McDonald's shares, which were already down slightly for the
year, fell 3.8% Monday to $92.61 and was the worst performer in the
Dow Jones Industrial Average. The decline was the stock's biggest
one-day percentage drop in more than two years.
The company said global same-store sales fell 2.2% in November,
while analysts had expected a 1.7% decline, according to Consensus
Metrix. November's drop-off followed a smaller-than-expected 0.5%
slide in October.
In the company's Asia-Pacific, Middle East and Africa region,
sales at existing locations fell 4%, missing the 3.8% drop analysts
were expecting. McDonald's performance in the region appears to be
improving somewhat after one of its meat suppliers was accused of
intentionally selling expired meat to restaurants in July. The
scandal shook consumer confidence and has driven down sales in
recent months. McDonald's said it expects the supplier issue and
currency fluctuations to bring down its fourth-quarter results.

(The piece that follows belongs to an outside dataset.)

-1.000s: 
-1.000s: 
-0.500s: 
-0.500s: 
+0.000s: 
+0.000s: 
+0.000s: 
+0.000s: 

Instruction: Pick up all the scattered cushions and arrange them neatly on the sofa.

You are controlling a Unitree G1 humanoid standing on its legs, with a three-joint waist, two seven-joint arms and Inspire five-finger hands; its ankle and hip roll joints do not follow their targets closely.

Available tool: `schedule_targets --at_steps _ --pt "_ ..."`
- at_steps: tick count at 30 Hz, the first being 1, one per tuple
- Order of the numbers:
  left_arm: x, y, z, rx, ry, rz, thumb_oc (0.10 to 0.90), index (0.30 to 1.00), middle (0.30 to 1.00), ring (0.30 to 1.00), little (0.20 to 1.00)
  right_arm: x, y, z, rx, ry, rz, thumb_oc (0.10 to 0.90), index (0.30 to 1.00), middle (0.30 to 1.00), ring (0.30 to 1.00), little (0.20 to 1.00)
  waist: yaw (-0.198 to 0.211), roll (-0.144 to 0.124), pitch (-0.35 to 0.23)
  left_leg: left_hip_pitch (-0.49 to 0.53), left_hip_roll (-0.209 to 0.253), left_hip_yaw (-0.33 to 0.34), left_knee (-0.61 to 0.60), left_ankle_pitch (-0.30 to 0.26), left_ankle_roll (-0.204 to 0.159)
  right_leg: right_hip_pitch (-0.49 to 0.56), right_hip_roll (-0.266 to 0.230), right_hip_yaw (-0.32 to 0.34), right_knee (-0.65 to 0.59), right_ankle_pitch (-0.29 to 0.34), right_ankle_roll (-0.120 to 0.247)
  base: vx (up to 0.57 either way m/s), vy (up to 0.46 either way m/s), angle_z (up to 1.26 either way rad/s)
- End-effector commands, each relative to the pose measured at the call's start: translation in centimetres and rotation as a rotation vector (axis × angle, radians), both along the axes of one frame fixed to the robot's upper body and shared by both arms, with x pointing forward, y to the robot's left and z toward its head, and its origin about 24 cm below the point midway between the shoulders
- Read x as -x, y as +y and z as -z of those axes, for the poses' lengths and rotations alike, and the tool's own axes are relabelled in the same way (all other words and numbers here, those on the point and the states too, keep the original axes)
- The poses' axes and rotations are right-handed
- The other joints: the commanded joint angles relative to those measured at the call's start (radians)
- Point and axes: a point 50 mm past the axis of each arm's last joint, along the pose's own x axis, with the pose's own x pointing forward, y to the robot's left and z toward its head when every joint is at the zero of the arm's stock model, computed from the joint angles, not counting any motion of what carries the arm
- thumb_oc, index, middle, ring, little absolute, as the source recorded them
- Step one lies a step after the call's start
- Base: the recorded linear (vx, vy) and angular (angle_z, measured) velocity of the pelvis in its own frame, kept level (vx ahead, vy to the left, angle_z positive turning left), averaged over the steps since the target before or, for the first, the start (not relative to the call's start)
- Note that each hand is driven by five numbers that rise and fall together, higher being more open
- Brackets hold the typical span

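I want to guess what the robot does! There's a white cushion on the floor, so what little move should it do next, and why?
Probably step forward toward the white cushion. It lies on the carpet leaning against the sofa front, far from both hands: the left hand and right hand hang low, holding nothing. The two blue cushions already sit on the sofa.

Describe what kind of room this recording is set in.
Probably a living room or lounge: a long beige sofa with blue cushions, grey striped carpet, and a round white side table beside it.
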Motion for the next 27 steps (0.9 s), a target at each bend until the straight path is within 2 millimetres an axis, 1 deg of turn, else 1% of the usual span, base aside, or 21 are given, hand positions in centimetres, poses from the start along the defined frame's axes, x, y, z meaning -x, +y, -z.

In Europe, broader economic softness has been compounded by
political complications in Russia, where authorities have been
inspecting and shutting McDonald's restaurants--widely seen as
retaliation for U.S. sanctions in response to Russia's military
incursion in Ukraine. McDonald's sales fell 2% in its Europe
division in November as "very weak results" in Russia offset
strength in the U.K. Analysts had projected a 1.9% decline in the
region.
McDonald's projected the supplier issue in China would dent its
fourth-quarter earnings by between seven and 10 cents a share,
while the strengthening of the U.S. dollar against foreign
currencies is expected to bring down results by between seven and
nine cents a share.
Analysts polled by Thomson Reuters recently said they expected
per-share earnings to fall 9% to $1.27 a share in the fourth
quarter. Revenue is expected to fall 3% to $6.85 billion.